_What the task requires_
Where in the listing does the string "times" appear? Copy every line that holds it.

★ ★ ★ ★ ★ ★ ★

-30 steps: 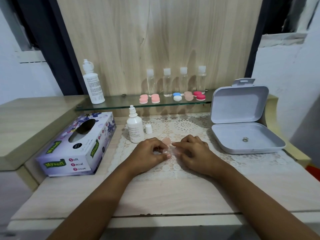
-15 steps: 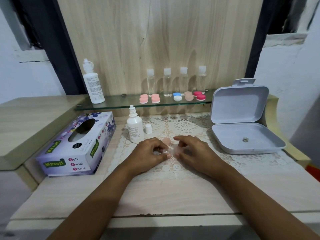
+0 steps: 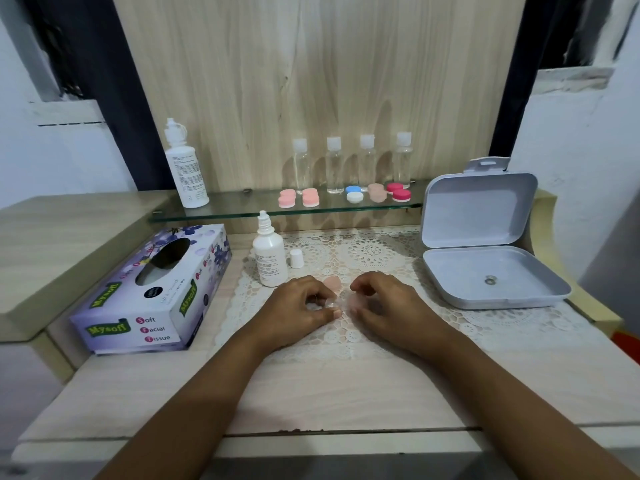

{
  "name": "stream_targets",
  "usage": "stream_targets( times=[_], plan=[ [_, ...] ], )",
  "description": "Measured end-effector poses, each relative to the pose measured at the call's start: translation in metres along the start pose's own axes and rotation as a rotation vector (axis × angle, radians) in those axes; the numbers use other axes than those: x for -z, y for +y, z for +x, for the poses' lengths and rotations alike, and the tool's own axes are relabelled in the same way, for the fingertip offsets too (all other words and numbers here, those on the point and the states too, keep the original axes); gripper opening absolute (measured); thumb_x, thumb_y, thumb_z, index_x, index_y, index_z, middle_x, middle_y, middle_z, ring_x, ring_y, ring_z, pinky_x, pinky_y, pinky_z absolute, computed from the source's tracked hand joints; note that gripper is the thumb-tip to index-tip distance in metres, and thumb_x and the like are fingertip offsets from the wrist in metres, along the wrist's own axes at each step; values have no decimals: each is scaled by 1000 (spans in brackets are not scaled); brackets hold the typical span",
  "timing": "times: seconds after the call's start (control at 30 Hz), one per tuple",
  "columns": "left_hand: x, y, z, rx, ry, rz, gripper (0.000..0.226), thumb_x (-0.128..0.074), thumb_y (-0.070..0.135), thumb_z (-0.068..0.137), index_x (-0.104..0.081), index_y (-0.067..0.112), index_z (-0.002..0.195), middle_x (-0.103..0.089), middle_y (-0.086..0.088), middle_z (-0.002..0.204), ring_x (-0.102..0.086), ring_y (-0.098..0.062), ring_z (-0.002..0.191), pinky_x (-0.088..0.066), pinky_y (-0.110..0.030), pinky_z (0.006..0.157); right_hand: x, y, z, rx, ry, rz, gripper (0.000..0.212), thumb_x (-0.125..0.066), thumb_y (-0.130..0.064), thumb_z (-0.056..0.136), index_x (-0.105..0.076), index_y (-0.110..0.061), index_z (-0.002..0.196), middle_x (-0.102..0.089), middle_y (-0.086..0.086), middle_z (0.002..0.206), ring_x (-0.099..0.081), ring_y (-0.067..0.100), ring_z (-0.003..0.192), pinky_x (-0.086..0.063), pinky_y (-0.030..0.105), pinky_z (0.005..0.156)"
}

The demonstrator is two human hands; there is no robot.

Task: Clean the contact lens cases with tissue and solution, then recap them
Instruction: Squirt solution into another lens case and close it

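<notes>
Right hand (image 3: 391, 303) shifted aside, grip unclear, left hand (image 3: 298, 306) pinching lens case (image 3: 341, 303), box (image 3: 152, 289) reads Soft Facial Tissue

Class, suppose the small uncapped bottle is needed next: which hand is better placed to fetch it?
Probably left: the left hand sits close beside the small bottle; the right hand would have to cross the left.

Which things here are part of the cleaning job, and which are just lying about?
Job: lens case held by left hand and right hand, peach cap, solution bottle, tissue box, shelf cases.
Idle: grey box, clear bottles, large white bottle.
</notes>
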State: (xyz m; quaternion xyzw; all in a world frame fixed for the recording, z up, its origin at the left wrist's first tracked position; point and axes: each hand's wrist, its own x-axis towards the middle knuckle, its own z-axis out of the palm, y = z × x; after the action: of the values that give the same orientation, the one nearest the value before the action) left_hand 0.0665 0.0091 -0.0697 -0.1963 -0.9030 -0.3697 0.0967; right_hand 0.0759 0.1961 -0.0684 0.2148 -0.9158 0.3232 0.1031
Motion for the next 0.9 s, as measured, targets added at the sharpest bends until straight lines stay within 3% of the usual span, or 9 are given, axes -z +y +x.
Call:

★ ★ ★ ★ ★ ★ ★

_Written answer_
  "usage": "stream_targets( times=[_], plan=[ [_, ...] ], )",
  "timing": "times: seconds after the call's start (control at 30 Hz), one per tuple",

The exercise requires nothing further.